**PROBLEM REQUIREMENTS**
Return every line in the entries below where the word "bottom" shows up.

(Items from a data source)
Start of Block
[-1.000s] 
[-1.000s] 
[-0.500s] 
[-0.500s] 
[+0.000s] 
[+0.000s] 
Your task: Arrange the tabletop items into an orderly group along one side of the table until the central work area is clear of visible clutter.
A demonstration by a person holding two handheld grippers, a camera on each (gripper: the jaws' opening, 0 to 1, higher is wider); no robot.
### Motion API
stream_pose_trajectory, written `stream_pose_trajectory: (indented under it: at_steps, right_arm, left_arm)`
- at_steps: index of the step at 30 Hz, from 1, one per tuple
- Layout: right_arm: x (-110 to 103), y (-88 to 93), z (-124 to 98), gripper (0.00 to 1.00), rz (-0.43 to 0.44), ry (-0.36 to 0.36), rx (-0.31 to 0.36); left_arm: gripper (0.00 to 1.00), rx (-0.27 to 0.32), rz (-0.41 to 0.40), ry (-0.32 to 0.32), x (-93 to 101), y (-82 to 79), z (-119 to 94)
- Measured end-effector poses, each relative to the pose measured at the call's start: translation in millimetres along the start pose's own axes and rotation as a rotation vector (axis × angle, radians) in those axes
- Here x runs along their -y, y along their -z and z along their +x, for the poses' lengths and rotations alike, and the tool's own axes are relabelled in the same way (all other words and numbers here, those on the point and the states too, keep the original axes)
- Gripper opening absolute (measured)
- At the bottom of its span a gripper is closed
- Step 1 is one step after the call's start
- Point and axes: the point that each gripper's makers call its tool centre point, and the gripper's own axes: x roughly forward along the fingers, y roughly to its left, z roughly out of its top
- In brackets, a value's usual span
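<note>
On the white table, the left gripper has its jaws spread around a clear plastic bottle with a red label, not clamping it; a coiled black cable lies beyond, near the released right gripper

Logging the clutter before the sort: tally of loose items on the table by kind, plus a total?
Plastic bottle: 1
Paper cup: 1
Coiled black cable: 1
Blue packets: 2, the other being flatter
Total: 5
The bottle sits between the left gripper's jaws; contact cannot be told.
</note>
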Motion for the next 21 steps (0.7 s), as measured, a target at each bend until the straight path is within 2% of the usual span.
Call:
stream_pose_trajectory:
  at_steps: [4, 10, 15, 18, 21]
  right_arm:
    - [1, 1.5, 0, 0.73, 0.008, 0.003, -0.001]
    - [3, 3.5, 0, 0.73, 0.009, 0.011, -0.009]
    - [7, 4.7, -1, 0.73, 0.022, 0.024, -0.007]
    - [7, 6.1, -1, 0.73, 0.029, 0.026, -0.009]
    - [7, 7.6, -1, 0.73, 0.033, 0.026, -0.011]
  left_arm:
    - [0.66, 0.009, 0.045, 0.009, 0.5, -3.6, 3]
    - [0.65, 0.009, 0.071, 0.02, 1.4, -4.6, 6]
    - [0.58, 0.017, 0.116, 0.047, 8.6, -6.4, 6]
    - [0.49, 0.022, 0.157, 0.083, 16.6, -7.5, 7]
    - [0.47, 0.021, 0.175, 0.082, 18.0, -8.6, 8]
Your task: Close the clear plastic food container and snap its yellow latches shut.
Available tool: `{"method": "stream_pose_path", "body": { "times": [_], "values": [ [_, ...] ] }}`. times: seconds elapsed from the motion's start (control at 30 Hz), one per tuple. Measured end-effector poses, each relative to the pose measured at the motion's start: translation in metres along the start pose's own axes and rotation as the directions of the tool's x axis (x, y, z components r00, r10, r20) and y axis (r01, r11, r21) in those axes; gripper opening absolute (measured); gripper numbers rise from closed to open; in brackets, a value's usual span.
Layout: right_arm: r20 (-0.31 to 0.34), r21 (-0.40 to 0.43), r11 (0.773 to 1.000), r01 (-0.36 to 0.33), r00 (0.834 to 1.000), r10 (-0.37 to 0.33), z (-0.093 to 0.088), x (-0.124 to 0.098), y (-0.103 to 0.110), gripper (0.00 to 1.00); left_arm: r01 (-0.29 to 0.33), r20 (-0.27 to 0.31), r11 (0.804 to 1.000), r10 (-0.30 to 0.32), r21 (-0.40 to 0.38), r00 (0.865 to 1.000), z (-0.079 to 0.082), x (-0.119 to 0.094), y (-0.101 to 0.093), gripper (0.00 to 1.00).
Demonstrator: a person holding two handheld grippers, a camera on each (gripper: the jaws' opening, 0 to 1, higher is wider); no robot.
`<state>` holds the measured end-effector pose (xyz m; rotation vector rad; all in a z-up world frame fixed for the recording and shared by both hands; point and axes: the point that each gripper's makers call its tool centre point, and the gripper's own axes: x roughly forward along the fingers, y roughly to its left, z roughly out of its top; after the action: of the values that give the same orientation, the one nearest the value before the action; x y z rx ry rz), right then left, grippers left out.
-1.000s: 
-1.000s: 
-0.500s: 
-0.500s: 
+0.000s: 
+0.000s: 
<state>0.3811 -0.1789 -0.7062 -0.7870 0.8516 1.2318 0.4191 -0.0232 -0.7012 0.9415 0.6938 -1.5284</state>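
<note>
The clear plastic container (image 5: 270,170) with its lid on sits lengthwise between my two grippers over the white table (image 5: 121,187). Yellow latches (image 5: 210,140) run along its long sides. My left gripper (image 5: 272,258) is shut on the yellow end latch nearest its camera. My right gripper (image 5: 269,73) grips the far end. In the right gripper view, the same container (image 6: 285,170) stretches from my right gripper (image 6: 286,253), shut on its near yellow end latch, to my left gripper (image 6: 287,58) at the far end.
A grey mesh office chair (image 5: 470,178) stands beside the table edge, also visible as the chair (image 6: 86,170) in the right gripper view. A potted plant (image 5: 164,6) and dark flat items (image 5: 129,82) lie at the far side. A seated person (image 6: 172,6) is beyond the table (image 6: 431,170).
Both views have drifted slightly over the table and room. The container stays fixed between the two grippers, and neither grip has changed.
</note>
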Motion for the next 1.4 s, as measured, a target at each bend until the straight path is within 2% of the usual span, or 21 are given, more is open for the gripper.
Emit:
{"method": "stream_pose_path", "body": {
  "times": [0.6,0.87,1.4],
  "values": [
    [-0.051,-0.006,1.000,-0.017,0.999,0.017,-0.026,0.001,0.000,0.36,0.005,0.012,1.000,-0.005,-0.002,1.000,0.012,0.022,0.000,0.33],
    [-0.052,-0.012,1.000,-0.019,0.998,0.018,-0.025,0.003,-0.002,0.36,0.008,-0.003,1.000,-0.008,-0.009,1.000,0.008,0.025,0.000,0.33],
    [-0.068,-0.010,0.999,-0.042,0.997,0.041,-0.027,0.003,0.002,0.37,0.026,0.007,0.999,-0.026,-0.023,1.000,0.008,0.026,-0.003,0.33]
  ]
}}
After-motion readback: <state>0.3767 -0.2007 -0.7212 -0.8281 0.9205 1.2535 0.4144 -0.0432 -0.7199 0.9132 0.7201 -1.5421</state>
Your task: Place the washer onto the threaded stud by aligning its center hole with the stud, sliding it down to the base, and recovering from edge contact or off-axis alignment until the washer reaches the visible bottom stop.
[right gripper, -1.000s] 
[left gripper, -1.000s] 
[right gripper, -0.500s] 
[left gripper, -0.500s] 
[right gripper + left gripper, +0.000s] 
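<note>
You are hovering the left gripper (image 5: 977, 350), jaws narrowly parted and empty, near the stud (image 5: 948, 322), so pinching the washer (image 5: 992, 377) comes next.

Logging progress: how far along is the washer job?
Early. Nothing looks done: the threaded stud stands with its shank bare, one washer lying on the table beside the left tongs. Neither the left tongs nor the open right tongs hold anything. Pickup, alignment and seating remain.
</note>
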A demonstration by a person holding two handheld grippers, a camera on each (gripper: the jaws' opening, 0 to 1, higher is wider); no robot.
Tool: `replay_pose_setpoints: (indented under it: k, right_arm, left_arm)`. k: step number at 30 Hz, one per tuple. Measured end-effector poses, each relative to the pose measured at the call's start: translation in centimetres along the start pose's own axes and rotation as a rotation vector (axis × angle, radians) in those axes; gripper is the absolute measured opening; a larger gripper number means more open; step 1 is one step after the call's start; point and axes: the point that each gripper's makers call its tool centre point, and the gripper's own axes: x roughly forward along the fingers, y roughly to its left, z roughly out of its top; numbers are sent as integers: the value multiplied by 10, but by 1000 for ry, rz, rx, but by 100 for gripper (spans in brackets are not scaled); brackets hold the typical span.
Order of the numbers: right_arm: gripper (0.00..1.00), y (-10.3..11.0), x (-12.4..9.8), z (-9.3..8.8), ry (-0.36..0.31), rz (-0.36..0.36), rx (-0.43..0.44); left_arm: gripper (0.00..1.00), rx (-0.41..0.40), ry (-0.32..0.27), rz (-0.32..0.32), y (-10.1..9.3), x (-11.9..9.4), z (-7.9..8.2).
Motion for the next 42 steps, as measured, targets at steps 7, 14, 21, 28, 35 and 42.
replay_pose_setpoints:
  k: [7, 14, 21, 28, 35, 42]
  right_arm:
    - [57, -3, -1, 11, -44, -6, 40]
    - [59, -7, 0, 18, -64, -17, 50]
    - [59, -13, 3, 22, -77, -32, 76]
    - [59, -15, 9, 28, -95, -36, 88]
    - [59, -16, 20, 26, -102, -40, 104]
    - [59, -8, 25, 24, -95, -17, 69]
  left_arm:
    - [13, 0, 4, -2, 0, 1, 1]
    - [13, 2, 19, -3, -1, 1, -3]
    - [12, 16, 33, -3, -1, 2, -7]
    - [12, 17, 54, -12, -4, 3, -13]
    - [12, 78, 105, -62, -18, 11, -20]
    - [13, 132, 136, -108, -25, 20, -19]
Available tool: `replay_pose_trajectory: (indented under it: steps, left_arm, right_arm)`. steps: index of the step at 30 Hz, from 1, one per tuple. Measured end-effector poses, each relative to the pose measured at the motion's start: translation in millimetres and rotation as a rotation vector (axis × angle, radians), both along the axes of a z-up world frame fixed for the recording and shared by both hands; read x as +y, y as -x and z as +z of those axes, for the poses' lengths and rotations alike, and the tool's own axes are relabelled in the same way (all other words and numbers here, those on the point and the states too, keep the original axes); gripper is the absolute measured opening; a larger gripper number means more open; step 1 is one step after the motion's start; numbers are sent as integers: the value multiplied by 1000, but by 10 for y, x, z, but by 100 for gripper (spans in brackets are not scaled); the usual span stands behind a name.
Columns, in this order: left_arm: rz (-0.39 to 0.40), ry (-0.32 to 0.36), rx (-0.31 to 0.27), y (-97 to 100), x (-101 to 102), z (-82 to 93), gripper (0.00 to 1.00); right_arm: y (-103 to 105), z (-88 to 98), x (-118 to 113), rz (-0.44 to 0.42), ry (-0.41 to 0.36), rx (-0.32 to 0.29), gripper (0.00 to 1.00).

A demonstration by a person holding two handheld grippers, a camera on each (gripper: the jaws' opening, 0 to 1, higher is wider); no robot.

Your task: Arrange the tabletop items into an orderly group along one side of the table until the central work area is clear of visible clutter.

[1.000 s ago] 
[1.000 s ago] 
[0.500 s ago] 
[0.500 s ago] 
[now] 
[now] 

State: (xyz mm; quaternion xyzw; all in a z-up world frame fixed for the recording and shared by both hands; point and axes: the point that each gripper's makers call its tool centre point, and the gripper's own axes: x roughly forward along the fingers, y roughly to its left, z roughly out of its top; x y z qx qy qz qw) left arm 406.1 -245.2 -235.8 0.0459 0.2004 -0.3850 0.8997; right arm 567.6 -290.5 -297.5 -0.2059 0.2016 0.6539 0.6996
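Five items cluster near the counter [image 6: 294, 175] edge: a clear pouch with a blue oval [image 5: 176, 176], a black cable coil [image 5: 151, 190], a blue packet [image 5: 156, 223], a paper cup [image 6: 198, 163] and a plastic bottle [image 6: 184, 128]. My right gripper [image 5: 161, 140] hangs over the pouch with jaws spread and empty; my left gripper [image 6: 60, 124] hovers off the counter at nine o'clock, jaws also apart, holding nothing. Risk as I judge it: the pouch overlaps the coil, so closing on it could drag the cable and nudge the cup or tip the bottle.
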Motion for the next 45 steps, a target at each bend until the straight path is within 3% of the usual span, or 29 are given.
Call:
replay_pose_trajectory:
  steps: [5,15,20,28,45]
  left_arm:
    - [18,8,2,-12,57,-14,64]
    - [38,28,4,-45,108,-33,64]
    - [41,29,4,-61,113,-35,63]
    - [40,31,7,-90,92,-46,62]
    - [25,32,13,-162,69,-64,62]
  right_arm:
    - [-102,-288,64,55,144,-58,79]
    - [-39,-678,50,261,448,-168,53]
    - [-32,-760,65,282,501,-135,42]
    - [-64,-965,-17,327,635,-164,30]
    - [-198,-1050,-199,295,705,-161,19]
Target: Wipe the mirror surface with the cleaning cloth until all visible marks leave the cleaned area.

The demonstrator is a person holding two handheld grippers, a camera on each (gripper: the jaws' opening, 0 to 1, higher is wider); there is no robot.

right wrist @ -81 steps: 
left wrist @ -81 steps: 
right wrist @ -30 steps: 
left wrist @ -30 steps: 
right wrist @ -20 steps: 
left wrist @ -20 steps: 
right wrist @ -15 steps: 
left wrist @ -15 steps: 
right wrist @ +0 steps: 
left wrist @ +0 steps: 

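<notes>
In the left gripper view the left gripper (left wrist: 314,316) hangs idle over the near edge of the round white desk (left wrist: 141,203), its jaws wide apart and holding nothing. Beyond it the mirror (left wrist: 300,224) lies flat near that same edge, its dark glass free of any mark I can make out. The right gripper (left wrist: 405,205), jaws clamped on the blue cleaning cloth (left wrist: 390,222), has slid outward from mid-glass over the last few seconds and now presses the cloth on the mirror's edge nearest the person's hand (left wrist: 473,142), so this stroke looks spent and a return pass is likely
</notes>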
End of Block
**RESPONSE**
- At the bottom of its span a gripper is closed
Your task: Place the washer onto the threaded stud by aligning its center hole with the stud, sliding it down to the base, and recovering from edge contact or off-axis alignment until the washer reaches the visible bottom stop.

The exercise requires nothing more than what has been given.